- [DESCRIPTION OF THE TASK]: Go to the line with "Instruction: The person" in the records below, then output it and each following line exactly, up to and including the line with "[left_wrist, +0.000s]". Skip pictures and add nothing.

Stored entries:

──────────────────────────────

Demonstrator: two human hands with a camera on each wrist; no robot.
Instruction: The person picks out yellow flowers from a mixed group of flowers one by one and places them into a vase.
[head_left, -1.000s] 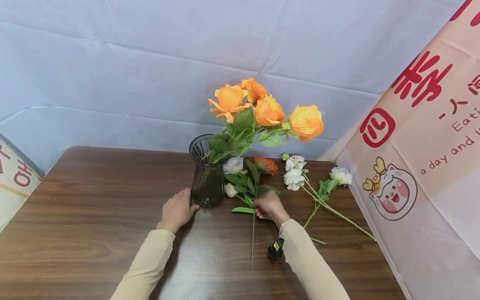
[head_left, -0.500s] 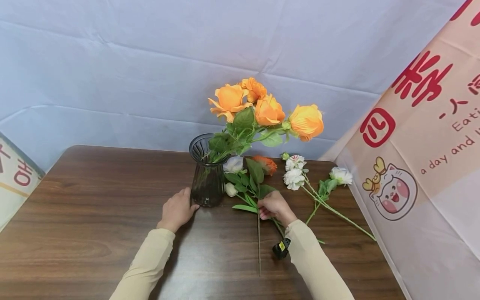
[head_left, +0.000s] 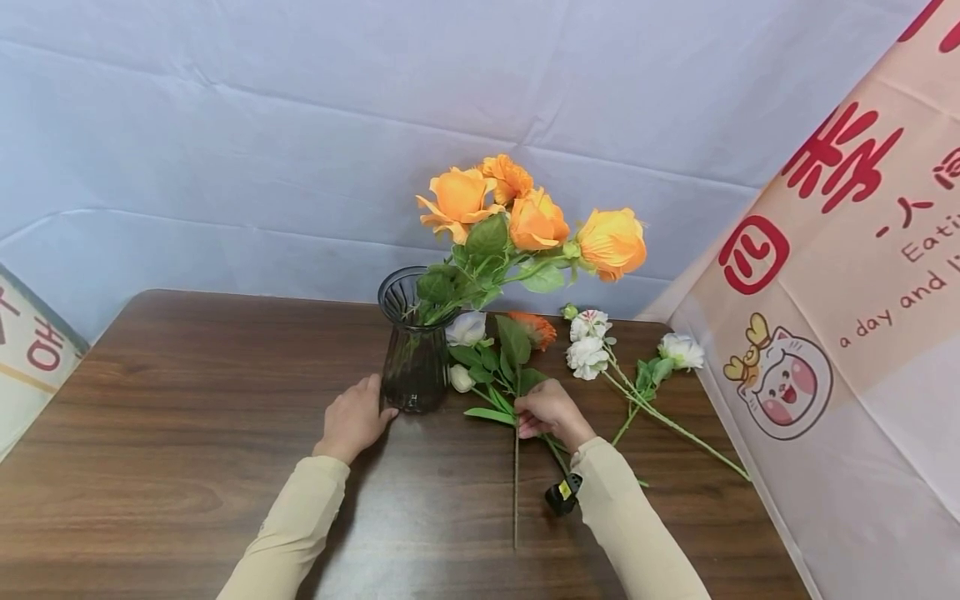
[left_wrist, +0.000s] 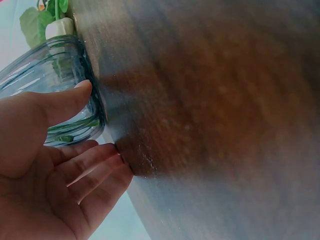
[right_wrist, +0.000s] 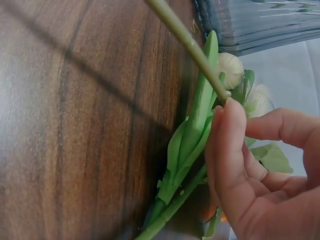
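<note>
At the lower left side of the dark glass vase (head_left: 415,375), my left hand (head_left: 352,421) holds its base. The thumb lies along the near side and the fingers pass behind, with fingertips at the tabletop in the left wrist view. Several orange roses (head_left: 540,221) lean right out of the vase. My right hand (head_left: 551,412) pinches a flower stem (head_left: 516,483) between thumb and forefinger. Its bare end points toward me, raised above the table in the right wrist view. Dark leaves (head_left: 513,342) and an orange-red bloom (head_left: 536,329) lie beyond that hand; the bloom is partly hidden.
Beside the vase lie a pale lilac-white flower (head_left: 468,328) and a white tulip-like bud (head_left: 461,378). White flowers (head_left: 588,354) on long green stems lie to the right, with another white bloom (head_left: 681,351) near the printed side sheet (head_left: 780,375). A pale cloth (head_left: 300,150) hangs behind the table.
My right hand has moved slightly right and toward me with the pinched stem, then stayed nearly still. The leaves shifted with it. The left hand and vase have not moved.
</note>
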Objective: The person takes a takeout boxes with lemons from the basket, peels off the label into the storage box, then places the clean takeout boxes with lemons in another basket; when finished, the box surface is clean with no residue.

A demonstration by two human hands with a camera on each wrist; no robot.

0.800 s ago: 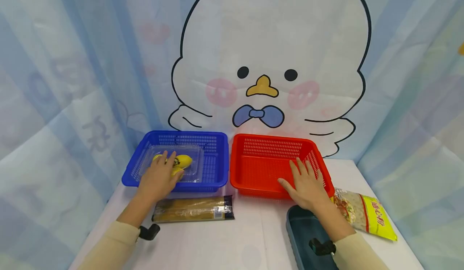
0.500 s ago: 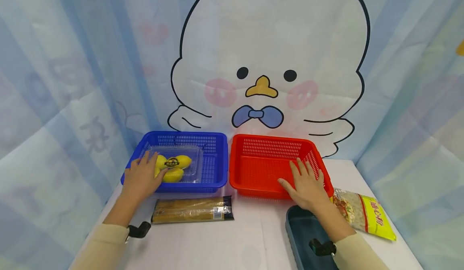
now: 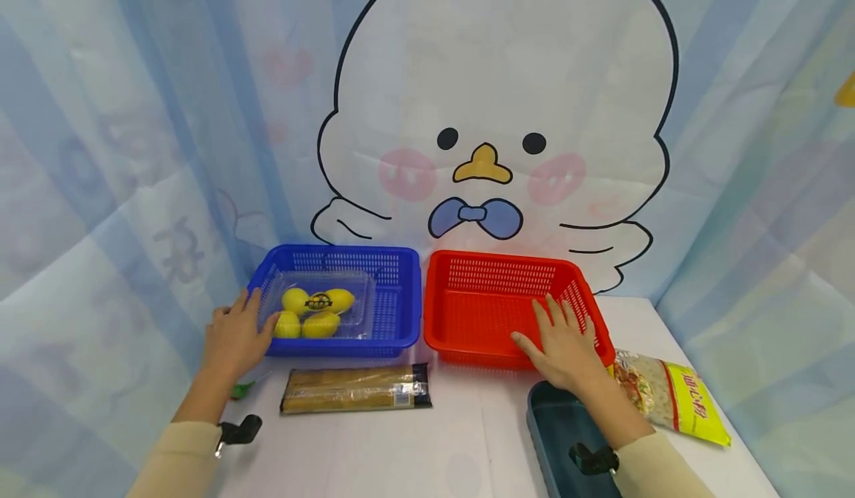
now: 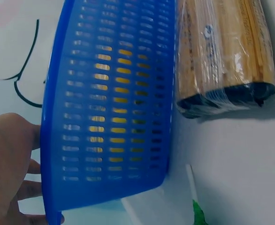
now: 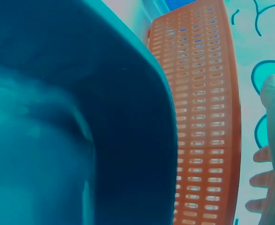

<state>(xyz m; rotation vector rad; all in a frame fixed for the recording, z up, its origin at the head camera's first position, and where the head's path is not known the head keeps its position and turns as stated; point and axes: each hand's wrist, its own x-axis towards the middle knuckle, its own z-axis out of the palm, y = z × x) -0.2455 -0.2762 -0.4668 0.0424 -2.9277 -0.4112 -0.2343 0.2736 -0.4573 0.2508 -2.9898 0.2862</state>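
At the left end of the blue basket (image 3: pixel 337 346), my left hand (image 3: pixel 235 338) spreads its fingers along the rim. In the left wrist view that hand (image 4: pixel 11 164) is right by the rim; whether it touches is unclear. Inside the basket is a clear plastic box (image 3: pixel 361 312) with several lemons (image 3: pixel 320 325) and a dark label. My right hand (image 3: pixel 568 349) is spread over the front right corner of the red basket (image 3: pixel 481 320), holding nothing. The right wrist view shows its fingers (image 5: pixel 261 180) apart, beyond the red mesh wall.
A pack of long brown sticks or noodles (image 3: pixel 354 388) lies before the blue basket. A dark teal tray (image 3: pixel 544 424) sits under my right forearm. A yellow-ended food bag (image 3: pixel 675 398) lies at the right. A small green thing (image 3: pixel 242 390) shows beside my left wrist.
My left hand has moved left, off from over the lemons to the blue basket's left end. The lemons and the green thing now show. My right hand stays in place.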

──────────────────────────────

- [OUTPUT OF THE TASK]:
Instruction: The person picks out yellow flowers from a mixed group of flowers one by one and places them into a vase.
[head_left, -1.000s] 
[head_left, -0.500s] 
[head_left, +0.000s] 
[left_wrist, +0.000s] 

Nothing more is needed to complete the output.